Latest (post-release) FME 2009 or FME 2010 is needed to run the attached workspaces!
This scenario shows how to prepare raster tiles from vector data for web mapping platforms. The scenario uses
Microsoft Bing Maps tile system, however, results can be used with Google Maps and other mapping platforms.
Bing Maps (aka Virtual Earth) is a powerful and flexible tool to serve data over the Internet. FME can play an essential role in preparing data for Bing Maps. I have already published a scenario that explains how to convert raster data into Bing Maps layers of raster tiles.
What I find very convenient about Bing Maps tiles is that we always know tile and pixel sizes in ground units, which are constant throughout whole Earth at each zoom level. This is defined by the Spherical Mercator projection. It allows to set some parameters in an easy way.
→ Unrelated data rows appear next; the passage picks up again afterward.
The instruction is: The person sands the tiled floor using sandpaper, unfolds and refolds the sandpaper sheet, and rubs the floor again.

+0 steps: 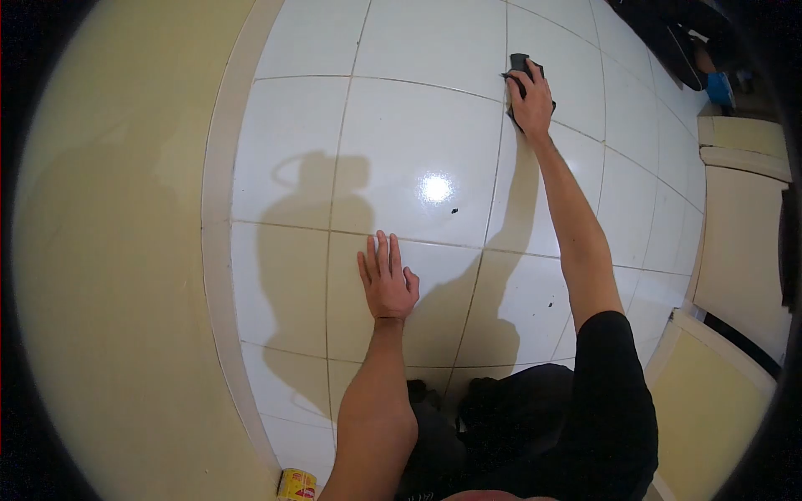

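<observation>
My left hand [388, 280] lies flat on the white tiled floor [418, 142], fingers stretched out and nothing in it. Farther off, at the upper right, my right hand [531, 107] presses a bunched dark cloth [520, 63] against the tiles. Parts of the cloth stick out past the fingertips and on both sides of the palm; the rest is hidden under the hand. Between my two arms a small dark speck [454, 211] sits on a tile, and another speck [550, 305] lies nearer my right forearm.
A yellow wall [125, 234] with a pale skirting [219, 225] runs along the left. At bottom left stands a yellow and red packet or can [297, 484]. Another person's dark-clothed leg [668, 37] shows at top right, above a doorway edge [743, 159] and yellow panel [710, 376].
</observation>
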Motion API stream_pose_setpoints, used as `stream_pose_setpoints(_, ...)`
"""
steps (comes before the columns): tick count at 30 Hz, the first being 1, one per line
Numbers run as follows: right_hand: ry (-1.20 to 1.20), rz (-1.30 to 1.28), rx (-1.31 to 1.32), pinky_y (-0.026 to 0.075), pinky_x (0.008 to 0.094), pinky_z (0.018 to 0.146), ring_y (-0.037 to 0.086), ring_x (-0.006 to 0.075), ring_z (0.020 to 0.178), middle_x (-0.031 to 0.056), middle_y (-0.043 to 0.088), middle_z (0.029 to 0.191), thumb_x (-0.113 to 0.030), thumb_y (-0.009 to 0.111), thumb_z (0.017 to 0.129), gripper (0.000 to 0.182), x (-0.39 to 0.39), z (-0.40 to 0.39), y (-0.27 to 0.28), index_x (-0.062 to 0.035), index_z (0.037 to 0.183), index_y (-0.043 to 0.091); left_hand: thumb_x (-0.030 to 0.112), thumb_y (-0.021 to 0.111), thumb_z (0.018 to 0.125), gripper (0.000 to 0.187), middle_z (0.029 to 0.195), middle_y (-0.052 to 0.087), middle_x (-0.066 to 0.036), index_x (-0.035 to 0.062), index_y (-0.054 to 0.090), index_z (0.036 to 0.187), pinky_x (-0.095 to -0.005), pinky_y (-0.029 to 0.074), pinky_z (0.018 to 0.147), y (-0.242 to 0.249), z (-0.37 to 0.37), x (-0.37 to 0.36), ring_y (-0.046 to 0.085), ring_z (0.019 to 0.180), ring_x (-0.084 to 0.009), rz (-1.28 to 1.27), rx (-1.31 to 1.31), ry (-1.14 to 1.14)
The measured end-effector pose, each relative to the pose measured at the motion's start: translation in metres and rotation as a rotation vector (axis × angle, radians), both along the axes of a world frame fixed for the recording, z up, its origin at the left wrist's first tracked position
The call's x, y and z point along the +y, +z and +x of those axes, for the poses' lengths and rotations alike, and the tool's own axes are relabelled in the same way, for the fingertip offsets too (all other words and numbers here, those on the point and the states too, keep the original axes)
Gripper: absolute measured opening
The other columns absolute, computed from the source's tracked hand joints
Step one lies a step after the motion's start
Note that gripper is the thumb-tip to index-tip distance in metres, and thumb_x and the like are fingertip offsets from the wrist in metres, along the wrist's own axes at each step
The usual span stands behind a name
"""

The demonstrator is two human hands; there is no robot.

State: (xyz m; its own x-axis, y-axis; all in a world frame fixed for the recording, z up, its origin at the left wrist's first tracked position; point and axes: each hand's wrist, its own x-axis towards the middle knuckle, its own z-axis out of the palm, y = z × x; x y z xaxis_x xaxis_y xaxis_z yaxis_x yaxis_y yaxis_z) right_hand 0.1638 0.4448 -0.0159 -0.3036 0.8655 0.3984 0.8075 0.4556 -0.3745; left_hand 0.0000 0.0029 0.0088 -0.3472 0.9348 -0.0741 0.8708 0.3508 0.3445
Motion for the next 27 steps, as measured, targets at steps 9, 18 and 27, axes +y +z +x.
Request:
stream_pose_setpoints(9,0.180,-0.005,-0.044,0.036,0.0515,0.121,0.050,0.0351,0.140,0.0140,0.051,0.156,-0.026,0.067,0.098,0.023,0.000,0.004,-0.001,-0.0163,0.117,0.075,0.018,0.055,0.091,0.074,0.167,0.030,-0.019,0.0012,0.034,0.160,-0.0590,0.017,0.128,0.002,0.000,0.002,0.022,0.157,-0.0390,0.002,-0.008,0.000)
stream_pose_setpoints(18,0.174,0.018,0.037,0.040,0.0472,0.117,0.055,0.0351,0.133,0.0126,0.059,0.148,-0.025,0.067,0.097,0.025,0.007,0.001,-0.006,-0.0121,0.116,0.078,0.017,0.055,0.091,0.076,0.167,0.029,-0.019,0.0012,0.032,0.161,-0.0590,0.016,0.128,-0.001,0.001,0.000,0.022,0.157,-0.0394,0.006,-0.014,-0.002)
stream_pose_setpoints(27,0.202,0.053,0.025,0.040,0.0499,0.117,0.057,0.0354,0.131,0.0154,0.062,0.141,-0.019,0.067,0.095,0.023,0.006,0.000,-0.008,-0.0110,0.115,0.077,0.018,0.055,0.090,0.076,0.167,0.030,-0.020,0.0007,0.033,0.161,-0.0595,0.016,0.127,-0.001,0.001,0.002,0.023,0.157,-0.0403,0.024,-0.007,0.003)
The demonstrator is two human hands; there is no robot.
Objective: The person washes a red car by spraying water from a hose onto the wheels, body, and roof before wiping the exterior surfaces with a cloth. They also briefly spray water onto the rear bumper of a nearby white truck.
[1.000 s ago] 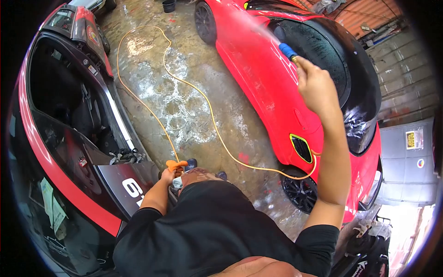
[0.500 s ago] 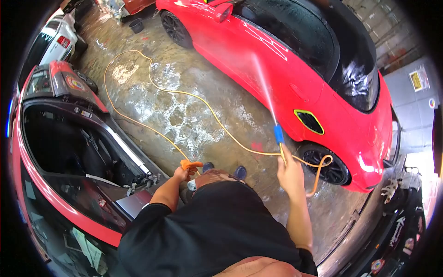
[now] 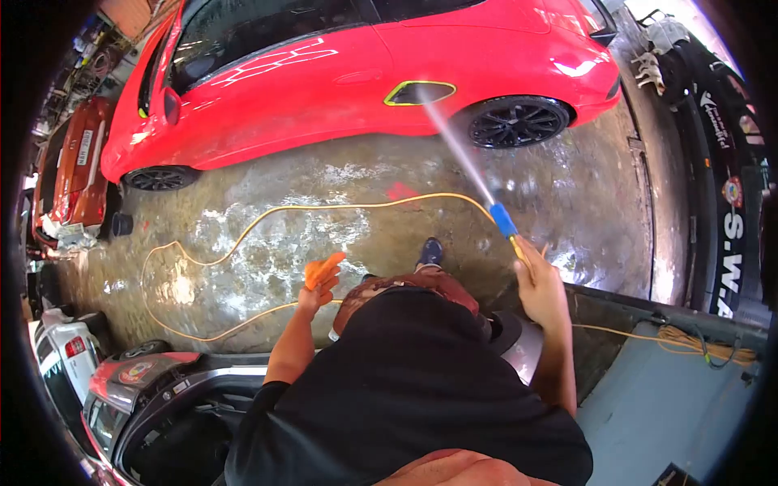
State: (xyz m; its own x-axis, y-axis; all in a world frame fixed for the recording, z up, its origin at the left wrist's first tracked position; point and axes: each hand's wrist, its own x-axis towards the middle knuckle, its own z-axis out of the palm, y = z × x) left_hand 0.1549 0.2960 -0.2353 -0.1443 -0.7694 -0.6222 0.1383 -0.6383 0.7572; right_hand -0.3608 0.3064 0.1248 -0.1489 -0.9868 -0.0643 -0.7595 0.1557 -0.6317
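Observation:
My right hand (image 3: pixel 538 285) grips a hose nozzle with a blue tip (image 3: pixel 503 219). A jet of water (image 3: pixel 455 144) shoots from it up to the red car (image 3: pixel 340 77), striking near the yellow-rimmed side vent (image 3: pixel 419 91) ahead of the rear wheel (image 3: pixel 519 121). My left hand (image 3: pixel 312 298) is closed on an orange cloth (image 3: pixel 324 270) held low in front of me. The yellow hose (image 3: pixel 243 235) loops over the wet floor between me and the car.
Wet, foamy concrete (image 3: pixel 324 235) lies between me and the red car. A red-and-black car (image 3: pixel 154 397) with an open hatch sits at bottom left. An orange car (image 3: pixel 69 174) stands far left. A black banner wall (image 3: pixel 725 202) and coiled cord (image 3: pixel 689 340) are on the right.
My view has swung round, so the red car now lies across the top. The spray moved from the car's door area to its side vent. Both hands keep their grips.

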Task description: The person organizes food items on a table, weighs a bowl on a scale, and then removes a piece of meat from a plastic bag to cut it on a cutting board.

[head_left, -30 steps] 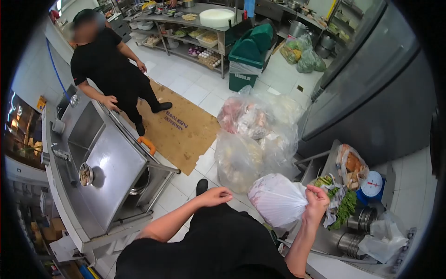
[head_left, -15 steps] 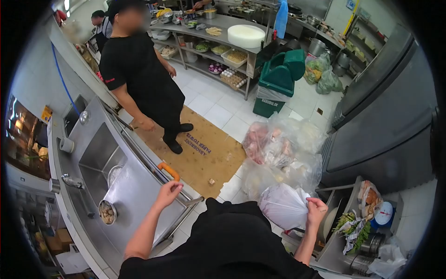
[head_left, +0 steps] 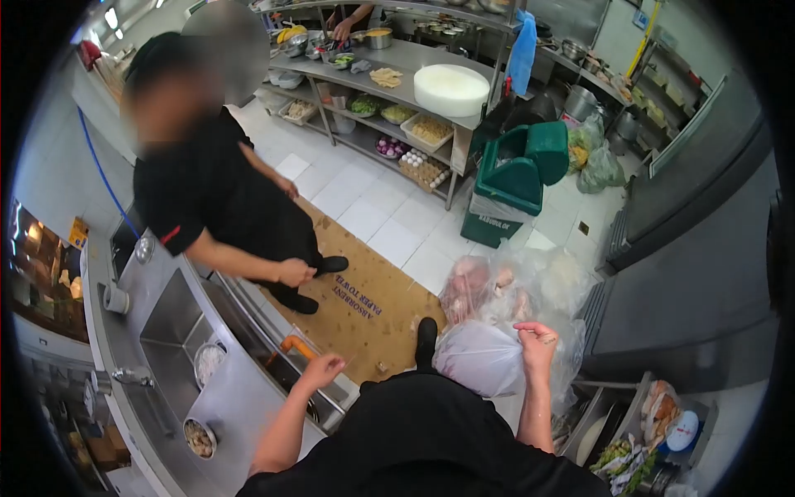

Now imagine, we would like to take some vector data and display it in Bing Maps or Google Maps (note that both links point to the same tile set). There are several ways of doing this; in this article I will speak about just one way – rasterization and making Bing Maps tiles.
This article implies that you know some basics about how Bing Maps works, what are tiles, quadkeys, and zoom levels.
As a source map I used contour data from
VMap level 0.This dataset has worldwide coverage and detail level of 1:1,000,000 map.
The contours give us an interesting challenge – if we display all the lines at every zoom level, at lower zoom levels contours will simply cover the background map in the mountain areas entirely, so we have to invent an algorithm that would take care about selecting contours of certain elevations for each zoom level. For example, 1000 m contour should be seen at any zoom level, whereas 100 m contour only when we zoom in closer than level 7.
On the other hand, it can be quite useful to see all the contours to get the feeling of the Earth relief. Besides, keeping all the contours is a wonderful stress test for FME Desktop and FME Server, so I publish both variants.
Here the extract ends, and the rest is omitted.